Data segment:
■ ■ ■

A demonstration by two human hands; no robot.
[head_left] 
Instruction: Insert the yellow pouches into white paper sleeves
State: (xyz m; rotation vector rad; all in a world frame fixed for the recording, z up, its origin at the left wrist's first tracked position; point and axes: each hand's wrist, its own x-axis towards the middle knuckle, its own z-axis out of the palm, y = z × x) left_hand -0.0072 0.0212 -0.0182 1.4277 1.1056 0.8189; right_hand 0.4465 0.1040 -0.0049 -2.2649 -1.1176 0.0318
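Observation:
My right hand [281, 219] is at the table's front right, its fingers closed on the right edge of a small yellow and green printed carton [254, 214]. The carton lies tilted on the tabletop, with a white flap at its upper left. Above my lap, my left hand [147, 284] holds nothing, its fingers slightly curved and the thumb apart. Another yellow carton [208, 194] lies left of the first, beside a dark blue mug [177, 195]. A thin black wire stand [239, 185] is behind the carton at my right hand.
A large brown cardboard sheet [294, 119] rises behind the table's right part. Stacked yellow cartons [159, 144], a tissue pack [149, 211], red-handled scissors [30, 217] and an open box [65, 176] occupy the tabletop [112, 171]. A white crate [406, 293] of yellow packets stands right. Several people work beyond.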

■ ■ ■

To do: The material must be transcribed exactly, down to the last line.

Answer space:
A demonstration by two human hands; no robot.
[head_left] 
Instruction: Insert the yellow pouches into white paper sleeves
State: (xyz m; rotation vector rad; all in a world frame fixed for the recording, z up, its origin at the left wrist's first tracked position; point and axes: each hand's wrist, its own x-axis towards the middle knuckle, its own z-axis out of the palm, y = z × x) left_hand -0.0072 0.0212 -0.0182 1.4277 1.1056 0.8189; right_hand 0.4465 0.1040 -0.0049 -2.2649 -1.1176 0.0318
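Observation:
My right hand [281, 219] is at the table's front right, its fingers closed on the right edge of a small yellow and green printed carton [254, 214]. The carton lies tilted on the tabletop, with a white flap at its upper left. Above my lap, my left hand [147, 284] holds nothing, its fingers slightly curved and the thumb apart. Another yellow carton [208, 194] lies left of the first, beside a dark blue mug [177, 195]. A thin black wire stand [239, 185] is behind the carton at my right hand.
A large brown cardboard sheet [294, 119] rises behind the table's right part. Stacked yellow cartons [159, 144], a tissue pack [149, 211], red-handled scissors [30, 217] and an open box [65, 176] occupy the tabletop [112, 171]. A white crate [406, 293] of yellow packets stands right. Several people work beyond.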

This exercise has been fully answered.